# EXERCISE INSTRUCTIONS:
Filter this material down to the lines that contain the string "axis", and return those lines.

*-*-*

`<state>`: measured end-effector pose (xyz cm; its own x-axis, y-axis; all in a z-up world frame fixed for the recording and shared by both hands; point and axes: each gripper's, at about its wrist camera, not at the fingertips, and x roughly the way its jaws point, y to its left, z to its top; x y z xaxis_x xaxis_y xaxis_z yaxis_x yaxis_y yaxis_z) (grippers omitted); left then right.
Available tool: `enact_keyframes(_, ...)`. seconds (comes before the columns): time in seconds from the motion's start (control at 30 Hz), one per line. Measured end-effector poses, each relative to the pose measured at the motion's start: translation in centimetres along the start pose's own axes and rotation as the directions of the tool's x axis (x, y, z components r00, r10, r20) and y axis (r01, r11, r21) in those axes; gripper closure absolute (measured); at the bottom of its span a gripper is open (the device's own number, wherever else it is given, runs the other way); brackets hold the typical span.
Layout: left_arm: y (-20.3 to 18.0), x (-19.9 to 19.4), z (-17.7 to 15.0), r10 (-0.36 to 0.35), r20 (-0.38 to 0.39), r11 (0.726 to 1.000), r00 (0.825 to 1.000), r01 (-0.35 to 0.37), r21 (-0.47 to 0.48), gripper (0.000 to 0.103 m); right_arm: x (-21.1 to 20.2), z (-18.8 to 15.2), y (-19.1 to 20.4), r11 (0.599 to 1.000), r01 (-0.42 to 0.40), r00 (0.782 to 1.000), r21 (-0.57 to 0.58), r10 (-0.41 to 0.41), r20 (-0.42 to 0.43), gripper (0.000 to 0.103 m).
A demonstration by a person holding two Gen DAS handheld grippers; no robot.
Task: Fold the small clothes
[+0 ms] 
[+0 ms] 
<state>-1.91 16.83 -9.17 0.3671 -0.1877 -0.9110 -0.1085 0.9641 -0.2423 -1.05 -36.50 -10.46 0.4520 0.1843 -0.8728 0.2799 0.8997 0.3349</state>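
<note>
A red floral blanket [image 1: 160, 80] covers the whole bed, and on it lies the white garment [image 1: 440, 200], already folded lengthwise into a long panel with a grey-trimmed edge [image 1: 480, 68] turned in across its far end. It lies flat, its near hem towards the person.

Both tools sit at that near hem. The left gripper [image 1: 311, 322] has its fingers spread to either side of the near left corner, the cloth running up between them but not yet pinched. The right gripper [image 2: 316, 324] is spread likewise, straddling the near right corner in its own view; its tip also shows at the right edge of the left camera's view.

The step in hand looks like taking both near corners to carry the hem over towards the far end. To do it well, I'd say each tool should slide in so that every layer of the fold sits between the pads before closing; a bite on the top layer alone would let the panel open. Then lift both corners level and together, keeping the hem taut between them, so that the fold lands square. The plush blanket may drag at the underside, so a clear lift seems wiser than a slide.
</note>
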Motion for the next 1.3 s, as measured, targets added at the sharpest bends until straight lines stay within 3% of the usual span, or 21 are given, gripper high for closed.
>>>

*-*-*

# EXERCISE ANSWER:
`<state>`: measured end-effector pose (xyz cm; its own x-axis, y-axis; all in a z-up world frame fixed for the recording and shared by both hands; point and axes: each gripper's, at about its wrist camera, not at the fingertips, and x roughly the way its jaws point, y to its left, z to its top; x y z xaxis_x xaxis_y xaxis_z yaxis_x yaxis_y yaxis_z) (grippers omitted); left then right.
Available tool: `enact_keyframes(_, ...)`. seconds (comes before the columns): time in seconds from the motion's start (control at 30 Hz), one per line. Measured end-effector poses, each relative to the pose measured at the motion's start: translation in centimetres along the start pose's own axes and rotation as the directions of the tool's x axis (x, y, z components r00, r10, r20) and y axis (r01, r11, r21) in those axes; gripper closure absolute (measured); at the bottom of its span a gripper is open (the device's own number, wherever else it is given, runs the other way); brackets hold the typical span.

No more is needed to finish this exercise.